> [Work task]: Without omitting anything, copy the data exactly.
###
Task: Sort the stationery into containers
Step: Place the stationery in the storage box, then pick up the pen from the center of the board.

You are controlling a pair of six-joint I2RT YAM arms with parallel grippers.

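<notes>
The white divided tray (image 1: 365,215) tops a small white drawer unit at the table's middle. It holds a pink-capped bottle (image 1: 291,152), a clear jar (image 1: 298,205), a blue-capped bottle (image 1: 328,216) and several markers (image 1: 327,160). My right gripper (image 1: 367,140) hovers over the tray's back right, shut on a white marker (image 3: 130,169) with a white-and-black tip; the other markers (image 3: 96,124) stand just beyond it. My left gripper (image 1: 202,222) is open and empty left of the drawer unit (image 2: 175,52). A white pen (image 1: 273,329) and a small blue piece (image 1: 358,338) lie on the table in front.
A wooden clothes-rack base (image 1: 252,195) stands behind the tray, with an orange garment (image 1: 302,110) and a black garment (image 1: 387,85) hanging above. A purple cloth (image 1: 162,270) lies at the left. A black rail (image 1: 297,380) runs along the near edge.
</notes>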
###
> [Completed exercise]:
Task: Sort the stationery into containers
Step: Place the stationery in the storage box, then pick up the pen from the center of the board.

You are controlling a pair of six-joint I2RT YAM arms with parallel grippers.

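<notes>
The white divided tray (image 1: 365,215) tops a small white drawer unit at the table's middle. It holds a pink-capped bottle (image 1: 291,152), a clear jar (image 1: 298,205), a blue-capped bottle (image 1: 328,216) and several markers (image 1: 327,160). My right gripper (image 1: 367,140) hovers over the tray's back right, shut on a white marker (image 3: 130,169) with a white-and-black tip; the other markers (image 3: 96,124) stand just beyond it. My left gripper (image 1: 202,222) is open and empty left of the drawer unit (image 2: 175,52). A white pen (image 1: 273,329) and a small blue piece (image 1: 358,338) lie on the table in front.
A wooden clothes-rack base (image 1: 252,195) stands behind the tray, with an orange garment (image 1: 302,110) and a black garment (image 1: 387,85) hanging above. A purple cloth (image 1: 162,270) lies at the left. A black rail (image 1: 297,380) runs along the near edge.
</notes>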

The exercise requires no further answer.